Entries must be copied exactly, with nothing left out.
::: Records for this exercise
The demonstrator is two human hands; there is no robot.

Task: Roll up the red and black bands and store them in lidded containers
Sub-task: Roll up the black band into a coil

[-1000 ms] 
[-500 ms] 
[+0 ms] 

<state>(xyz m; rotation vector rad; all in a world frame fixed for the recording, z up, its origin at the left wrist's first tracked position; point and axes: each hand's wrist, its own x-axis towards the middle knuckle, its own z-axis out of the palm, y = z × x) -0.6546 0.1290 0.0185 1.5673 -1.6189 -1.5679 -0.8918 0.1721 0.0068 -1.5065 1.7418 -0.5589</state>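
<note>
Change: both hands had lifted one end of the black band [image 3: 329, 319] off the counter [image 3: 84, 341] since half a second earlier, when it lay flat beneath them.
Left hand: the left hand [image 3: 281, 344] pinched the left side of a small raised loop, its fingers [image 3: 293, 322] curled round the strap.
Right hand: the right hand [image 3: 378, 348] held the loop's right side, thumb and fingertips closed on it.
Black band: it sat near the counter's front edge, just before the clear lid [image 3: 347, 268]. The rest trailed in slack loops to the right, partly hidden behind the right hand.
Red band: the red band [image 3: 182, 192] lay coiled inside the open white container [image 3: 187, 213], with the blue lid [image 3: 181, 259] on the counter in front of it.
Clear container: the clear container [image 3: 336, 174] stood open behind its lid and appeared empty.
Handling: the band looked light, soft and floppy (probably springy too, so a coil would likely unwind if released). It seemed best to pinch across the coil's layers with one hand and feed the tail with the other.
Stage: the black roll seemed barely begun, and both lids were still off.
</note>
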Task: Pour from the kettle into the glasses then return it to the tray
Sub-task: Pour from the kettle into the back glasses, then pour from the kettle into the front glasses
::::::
- _Problem solution_:
The demonstrator is two human hands; there is no robot.

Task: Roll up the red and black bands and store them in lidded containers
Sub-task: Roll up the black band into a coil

[-1000 ms] 
[-500 ms] 
[+0 ms] 

<state>(xyz m; rotation vector rad; all in a world frame fixed for the recording, z up, its origin at the left wrist's first tracked position; point and axes: each hand's wrist, its own x-axis towards the middle knuckle, its own z-axis out of the palm, y = z × x) -0.6546 0.1290 0.0185 1.5673 -1.6189 -1.5679 -0.8918 0.1721 0.0068 -1.5065 1.7418 -0.5589</state>
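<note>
Change: both hands had lifted one end of the black band [image 3: 329, 319] off the counter [image 3: 84, 341] since half a second earlier, when it lay flat beneath them.
Left hand: the left hand [image 3: 281, 344] pinched the left side of a small raised loop, its fingers [image 3: 293, 322] curled round the strap.
Right hand: the right hand [image 3: 378, 348] held the loop's right side, thumb and fingertips closed on it.
Black band: it sat near the counter's front edge, just before the clear lid [image 3: 347, 268]. The rest trailed in slack loops to the right, partly hidden behind the right hand.
Red band: the red band [image 3: 182, 192] lay coiled inside the open white container [image 3: 187, 213], with the blue lid [image 3: 181, 259] on the counter in front of it.
Clear container: the clear container [image 3: 336, 174] stood open behind its lid and appeared empty.
Handling: the band looked light, soft and floppy (probably springy too, so a coil would likely unwind if released). It seemed best to pinch across the coil's layers with one hand and feed the tail with the other.
Stage: the black roll seemed barely begun, and both lids were still off.
</note>
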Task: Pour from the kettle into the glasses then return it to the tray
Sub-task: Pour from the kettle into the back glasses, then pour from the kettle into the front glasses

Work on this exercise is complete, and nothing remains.